With a game show it is extremely difficult to characterize the distribution over questions that will be asked as well as the ability of contestant to respond correctly to questions and crucially the performance on the game show is a random event. The best you could hope to do for the game show is to predict the average performance, not the performance on a particular trial. (Of course, this assumes that the questions are drawn from some distribution and that the game is not rigged in some way.)

Yes, lab tests are measuring something accurately, but the person-kit-scene-moment-in-time photographic system has way too many variables in it. Too many variables for you to be so dismissive of people feeling that a few lab-testable qualities should be given less weight, than test photos and discussions of real scenes at wide and modest apertures.

This is the crux of the matter. You make a claim that there are too many variables. However, you can't have it both ways. If there are too many variables, then no reasonable number of "real world" shots would be sufficient for you to ascertain the quality of the lens. The fact that the images are snapped outside wouldn't change the underlying problem, and the lack of repeatability would would only aggravate it.

Since neither Teseg nor anyone in the world has gone or could go to user's houses and done MTF tests on all delivered lenses, can't imagine why you imply that such data "should" be available.

I would have been surprised to get an affirmative answer on that, but there have been some efforts to quantify lens variance.

Am going to buy the Alpha 35/1.8 some day, despite every lab report that describes the corner resolution as reprehensible wide open. Because of my subjective reaction to the Photozone test photo of a train engine. That hits me upside the head with what great images the $190 dollar plastic thing can make even at F/1.8.

Whether your personal criteria assign value to all of the things measured in objective tests (corner softness at f/1.8 in this case) is different from the question of whether objective testing is valuable in general.

Photozone has objectively, accurately measured that the Sony 16mm lens is optically "poor" on the Nex 7. How much clearer could the quite poor resolution charts be: " The nice build quality and the very attractive form factor of the pancake lens can't overshadow the conclusion that it should just be AVOIDED on the NEX 7. ".

Now what exactly, objectively, accurately does that lab test rating predict about the lens' usefulness, as is also divinable from this sample photo taken with a Nex C3?

This is an interesting case because the NEX-7 appears to have microlenses that are less forgiving than those in C3/5N sensor, which can influence corner performance.

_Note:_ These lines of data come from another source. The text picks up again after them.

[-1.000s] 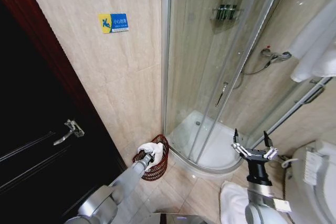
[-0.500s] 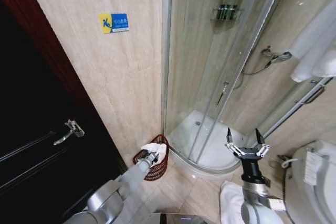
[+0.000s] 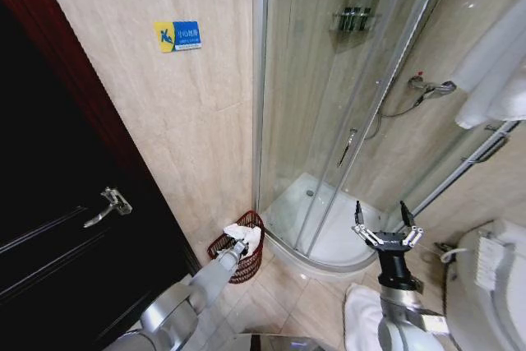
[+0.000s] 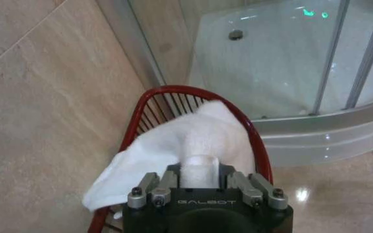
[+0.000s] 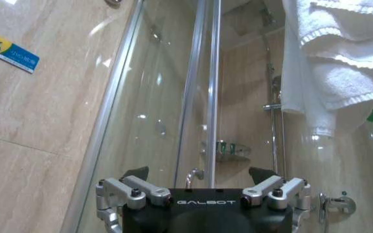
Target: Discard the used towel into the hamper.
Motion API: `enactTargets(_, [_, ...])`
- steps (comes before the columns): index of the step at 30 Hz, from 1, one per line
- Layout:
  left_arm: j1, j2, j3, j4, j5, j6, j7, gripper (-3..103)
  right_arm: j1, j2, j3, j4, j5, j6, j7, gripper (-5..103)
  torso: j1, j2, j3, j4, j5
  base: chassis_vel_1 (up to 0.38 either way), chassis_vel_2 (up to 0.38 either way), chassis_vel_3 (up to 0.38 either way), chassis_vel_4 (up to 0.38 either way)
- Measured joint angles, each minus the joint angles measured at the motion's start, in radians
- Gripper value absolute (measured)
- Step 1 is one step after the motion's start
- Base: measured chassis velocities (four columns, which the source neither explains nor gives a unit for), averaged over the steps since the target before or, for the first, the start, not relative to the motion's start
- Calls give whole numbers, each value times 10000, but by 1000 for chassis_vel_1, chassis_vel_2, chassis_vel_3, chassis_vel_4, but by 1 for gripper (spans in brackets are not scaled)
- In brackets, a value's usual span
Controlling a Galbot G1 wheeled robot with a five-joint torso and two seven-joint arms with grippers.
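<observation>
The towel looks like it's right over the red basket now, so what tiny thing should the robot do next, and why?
Probably open the left hand and let go. It holds the white towel bunched above the hamper, with a corner draped over the rim, so releasing should drop most of it inside. The right hand waits open by the shower.

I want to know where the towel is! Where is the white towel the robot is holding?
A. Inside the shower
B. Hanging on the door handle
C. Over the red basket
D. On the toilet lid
C: the left gripper holds the white towel right over the red basket, which stands on the floor by the shower.
</observation>
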Motion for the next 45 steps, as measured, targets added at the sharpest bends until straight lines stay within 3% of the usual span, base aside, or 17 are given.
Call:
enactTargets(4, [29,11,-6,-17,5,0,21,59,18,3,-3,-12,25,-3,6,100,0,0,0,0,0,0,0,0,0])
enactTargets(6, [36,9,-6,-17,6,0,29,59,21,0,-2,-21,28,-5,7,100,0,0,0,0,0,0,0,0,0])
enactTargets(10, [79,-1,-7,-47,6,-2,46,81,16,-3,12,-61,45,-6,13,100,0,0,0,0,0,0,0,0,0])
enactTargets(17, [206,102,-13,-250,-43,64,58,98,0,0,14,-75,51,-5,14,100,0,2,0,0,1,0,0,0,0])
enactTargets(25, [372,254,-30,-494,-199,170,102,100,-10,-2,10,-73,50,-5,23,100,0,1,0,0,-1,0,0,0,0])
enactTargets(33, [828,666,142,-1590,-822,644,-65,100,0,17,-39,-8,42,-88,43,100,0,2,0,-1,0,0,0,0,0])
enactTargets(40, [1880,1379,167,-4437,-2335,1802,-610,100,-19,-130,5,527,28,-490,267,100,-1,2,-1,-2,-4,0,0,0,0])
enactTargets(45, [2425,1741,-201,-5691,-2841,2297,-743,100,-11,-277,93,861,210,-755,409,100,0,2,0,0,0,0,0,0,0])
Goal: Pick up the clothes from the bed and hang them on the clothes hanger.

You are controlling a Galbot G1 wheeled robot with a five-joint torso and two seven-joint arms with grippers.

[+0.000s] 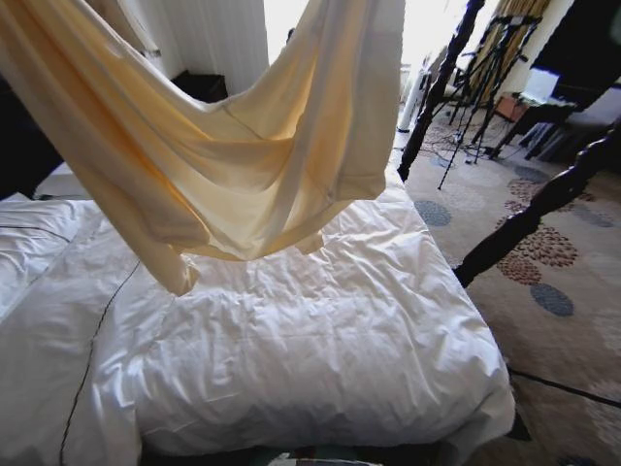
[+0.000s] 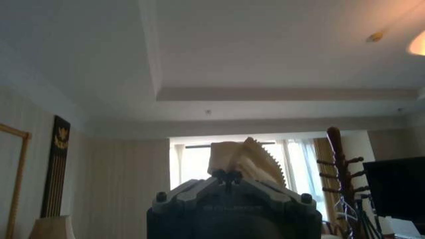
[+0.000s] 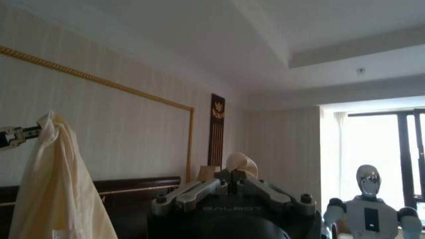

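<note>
- Your left end effector (image 2: 228, 175) points up toward the ceiling in its wrist view, its fingers pressed together on a bunched fold of the clothes (image 2: 243, 158), which sticks up just past the tips.
- Your right end effector (image 3: 232, 174) also points upward in its own wrist view, its fingers pinching a small cream tuft of the same clothes (image 3: 240, 162).
- In the right wrist view, at about 9 o'clock, your left end effector (image 3: 15, 135) appears farther off, with the clothes (image 3: 56, 189) hanging down from it in a long drape.
- From the head view, the clothes (image 1: 223, 146) stretch across the upper half of the picture, from 10 o'clock to 1 o'clock, sagging in the middle like a hammock. The fabric is pale yellow-cream and thin, with light showing through.
- The lowest fold hangs near the bed (image 1: 320, 340), at about 8 o'clock from centre; you cannot tell whether it touches the duvet.
- The bed, with its rumpled white duvet, takes up the lower half, from 4 o'clock round to 9 o'clock.
- Two dark twisted bedposts (image 1: 441, 83) rise at 1 to 3 o'clock.
- A patterned carpet (image 1: 563, 291) lies at 3 to 4 o'clock.
</note>
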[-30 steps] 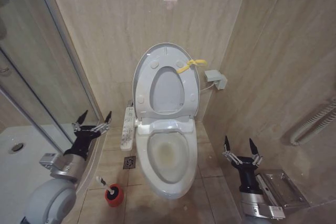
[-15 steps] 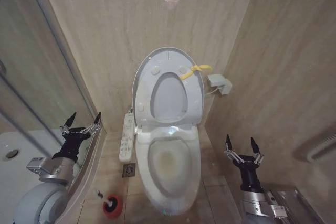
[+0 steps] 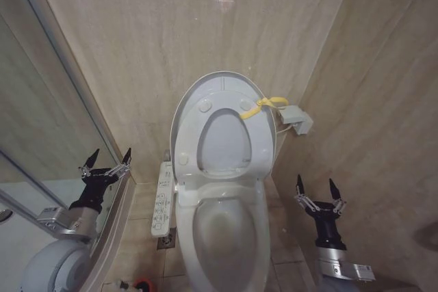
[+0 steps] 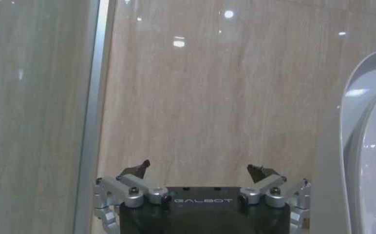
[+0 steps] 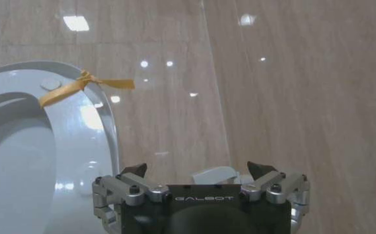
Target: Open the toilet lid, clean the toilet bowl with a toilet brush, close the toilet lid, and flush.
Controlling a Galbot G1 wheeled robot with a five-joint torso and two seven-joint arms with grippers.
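Left arm: raised low on robot's left, wrist upright | left end effector: fingers spread apart, tips up, empty | Right arm: raised low on robot's right, wrist upright | right end effector: fingers spread apart, tips up, empty

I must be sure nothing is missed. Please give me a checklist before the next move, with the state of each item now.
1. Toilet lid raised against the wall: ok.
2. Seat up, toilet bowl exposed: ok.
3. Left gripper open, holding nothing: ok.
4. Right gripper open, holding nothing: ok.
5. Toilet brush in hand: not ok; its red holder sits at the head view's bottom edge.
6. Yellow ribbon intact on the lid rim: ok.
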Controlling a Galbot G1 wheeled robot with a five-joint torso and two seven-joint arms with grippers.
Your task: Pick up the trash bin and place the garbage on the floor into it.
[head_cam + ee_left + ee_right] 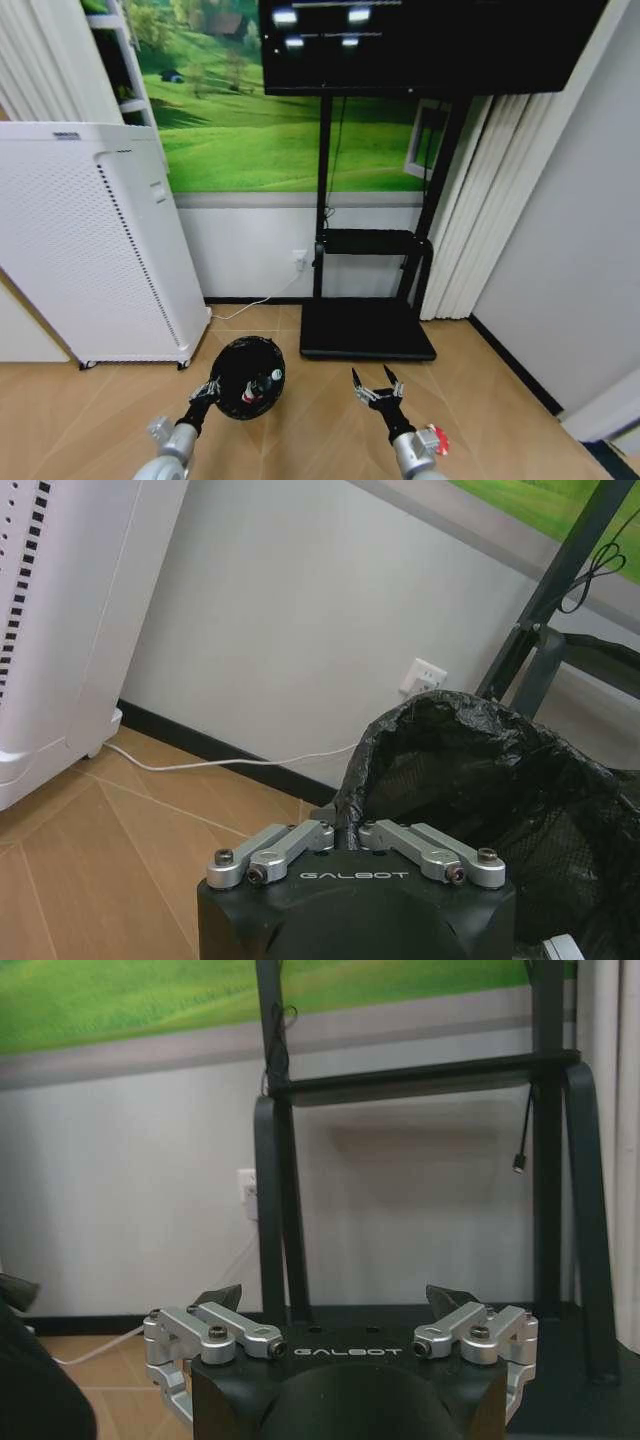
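The trash bin (248, 376), bottom centre of the head view, hangs by its rim from the left gripper (209, 389), jaws clamped on it. Such an edge hold could slip or tip. Right gripper (379, 389) waits lower right, jaws apart.

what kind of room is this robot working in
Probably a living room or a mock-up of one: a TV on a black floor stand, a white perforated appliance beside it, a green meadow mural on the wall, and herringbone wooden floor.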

IMO the decision to adopt the NEX-7 as a single reference platform for e-mount lenses was a questionable one and he should probably include tests with two bodies.

The underlying issue is that there is a property of the lens that interacts with a property of the sensor and that current tests do not measure these independently. The appropriate reaction to this is to desire more and better tests since the alternative, relying upon subjective impressions, does not fix the problem.

In reality I suspect that most scientifically minded people do what I do: We first look at the objective tests, then think about what the tests don't show, then look for images that might give insight into the areas where tests have shortcomings. That last step is unfortunate. it is time consuming and error-prone, but sometimes necessary because of the limitations of current testing methodology.

Note that this is actually quite different from the subjective approach. Making a best effort to assess an objectively measurable quantity given the available data is not a subjective approach. Offering subjectivity as the alternative to the belief that the current suite of objective tests is complete is a false choice.